Taiwan’s Swancor to sell offshore wind arm 

21 June 2019 - 12:00 am UTC

Taiwan’s Swancor Holding is planning to exit offshore wind business through the sale of its renewable unit to a European or an American energy company, according to a stock exchange release.

The Taipei-listed firm announced midnight yesterday (20 June) that the transaction will fetch between USD 25.98m-USD 101m and realise an estimated net gain of USD 9.14m-USD 84.63m.

​​​​The final transaction price will be subject to the development progress and cost of Formosa 2, while the contract signing is scheduled for towards the end of June, the company said. The sale comprises of transfer of 20 million Swancor Renewable shares at USD 1.3-USD 5.07 apiece.

The company’s shares plunged by 10% to TWD 93.6 at the close today (21 June).

“Though it is a surprise to us, our business is as usual, and the sale is not likely to have a big impact on the ongoing project financing of Formosa 2,” a Swancor Renewable spokesperson told Inframation.

Swancor currently owns 7.5% of Formosa 1 after selling a 7.5% stake to JERA in December, as well as a 50% stake to Macquarie and a 35% to Orsted back in 2017.

According to a source close to the situation, the renewable arm being sold, Swancor Renewable Energy, holds a stake in both Formosa 2 & 3.

The sale comes at a time when Macquarie (75%) and Swancor (25%) are in the process of raising debt and equity funding for the 376MW Formosa 2, which has a target commissioning date in 2020. The project, which has attracted indicative bids from around 30 entities including EGCO, Partners Group Marubeni, EDF and a number of pension & infrastructure funds from Canada, Australia, and Japan in an ongoing stake sale by Macquarie, is expected to reach financial close at or not long after the end of the second quarter, the source close and another source familiar with the matter said.

Reason to sell 

The failure by the Taiwanese firm’s planned Formosa 3 project to secure any capacity from Taiwan’s 1.7GW offshore wind competitive tender last year is the main reason behind the sale, the company said in the disclosure.  “[As a result of the failure], we have no wind farms to work on between 2021-2025,” Swancor Chairman Jauyang Tsai wrote in a social media post on Tuesday (18 June).

“This makes a potential offshore wind unicorn developer like Swancor Renewable suddenly lose its appeal to foreign investors and its business become unsustainable.” A “gloomy outlook” for Swancor Renewable has also led to departures of several competitive offshore wind professionals, Tsai added.

Swancor does not have enough funding to support the offshore wind projects that they are involved in, therefore this move is unsurprising, the sources said. The financial close for Formosa 2 could potentially be delayed as a result. Local banks will want to know who is replacing Swancor before proceeding, the source close said. The same source indicated that the buyer is likely to be a European investor or a developer with experience in renewable energy.

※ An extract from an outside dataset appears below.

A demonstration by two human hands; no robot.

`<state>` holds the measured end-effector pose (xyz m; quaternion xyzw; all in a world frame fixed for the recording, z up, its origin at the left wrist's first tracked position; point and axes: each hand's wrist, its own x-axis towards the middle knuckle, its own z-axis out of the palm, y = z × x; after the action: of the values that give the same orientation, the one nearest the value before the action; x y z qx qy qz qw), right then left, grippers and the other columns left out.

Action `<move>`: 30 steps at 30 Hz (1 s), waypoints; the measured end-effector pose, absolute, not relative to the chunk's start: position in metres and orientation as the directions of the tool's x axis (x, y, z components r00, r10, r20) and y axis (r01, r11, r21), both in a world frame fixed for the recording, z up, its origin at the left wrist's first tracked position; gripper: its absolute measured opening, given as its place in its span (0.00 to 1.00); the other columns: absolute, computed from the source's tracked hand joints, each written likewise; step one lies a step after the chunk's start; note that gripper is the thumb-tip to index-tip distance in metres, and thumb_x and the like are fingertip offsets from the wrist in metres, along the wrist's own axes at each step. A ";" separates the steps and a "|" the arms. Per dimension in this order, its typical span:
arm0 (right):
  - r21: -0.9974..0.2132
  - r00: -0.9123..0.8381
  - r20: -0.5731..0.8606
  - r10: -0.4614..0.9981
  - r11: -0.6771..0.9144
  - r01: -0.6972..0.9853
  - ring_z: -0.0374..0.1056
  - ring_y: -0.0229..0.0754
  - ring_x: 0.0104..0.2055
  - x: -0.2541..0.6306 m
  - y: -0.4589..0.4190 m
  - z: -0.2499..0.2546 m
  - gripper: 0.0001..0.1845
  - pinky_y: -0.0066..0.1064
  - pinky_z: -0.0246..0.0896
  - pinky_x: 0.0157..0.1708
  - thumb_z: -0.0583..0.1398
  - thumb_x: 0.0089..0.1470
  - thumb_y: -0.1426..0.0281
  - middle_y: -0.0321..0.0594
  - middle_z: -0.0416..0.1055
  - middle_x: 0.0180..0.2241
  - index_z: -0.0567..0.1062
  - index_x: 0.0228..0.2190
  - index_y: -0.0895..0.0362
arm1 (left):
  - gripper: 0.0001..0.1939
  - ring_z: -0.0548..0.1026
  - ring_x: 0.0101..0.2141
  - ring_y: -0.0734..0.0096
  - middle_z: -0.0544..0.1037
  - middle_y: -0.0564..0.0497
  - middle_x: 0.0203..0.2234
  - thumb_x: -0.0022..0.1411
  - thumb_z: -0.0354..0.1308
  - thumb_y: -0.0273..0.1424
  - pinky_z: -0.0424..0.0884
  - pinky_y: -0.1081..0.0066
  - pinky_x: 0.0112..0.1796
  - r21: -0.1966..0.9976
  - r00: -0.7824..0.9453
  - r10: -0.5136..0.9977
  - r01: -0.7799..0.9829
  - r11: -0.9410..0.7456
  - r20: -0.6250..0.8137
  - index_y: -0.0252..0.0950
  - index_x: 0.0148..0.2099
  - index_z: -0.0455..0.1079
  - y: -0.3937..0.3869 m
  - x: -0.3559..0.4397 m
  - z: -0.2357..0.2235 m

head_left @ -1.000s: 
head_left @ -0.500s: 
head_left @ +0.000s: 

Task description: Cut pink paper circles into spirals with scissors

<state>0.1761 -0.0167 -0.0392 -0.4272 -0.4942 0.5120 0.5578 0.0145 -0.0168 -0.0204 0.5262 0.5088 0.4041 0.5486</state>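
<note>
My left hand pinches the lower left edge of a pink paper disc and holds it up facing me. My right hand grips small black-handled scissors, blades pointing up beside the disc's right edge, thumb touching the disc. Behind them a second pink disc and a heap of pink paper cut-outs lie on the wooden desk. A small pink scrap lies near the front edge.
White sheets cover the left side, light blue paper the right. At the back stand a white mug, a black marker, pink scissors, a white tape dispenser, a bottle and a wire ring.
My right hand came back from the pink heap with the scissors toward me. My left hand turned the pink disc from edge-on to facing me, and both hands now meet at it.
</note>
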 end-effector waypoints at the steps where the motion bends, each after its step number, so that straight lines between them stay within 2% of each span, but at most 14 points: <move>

Swancor Holding, first established in 1992 as a chemical products manufacturer, is a pioneering local firm that has engaged in offshore wind development since 2011.

Its wholly-owned Swancor Renewable partnered with Macquarie Capital to develop the island’s first commercial offshore wind farm Formosa 1, with the 8MW first phase operating from 2017 and the 120MW second phase scheduled for completion at the end of the year.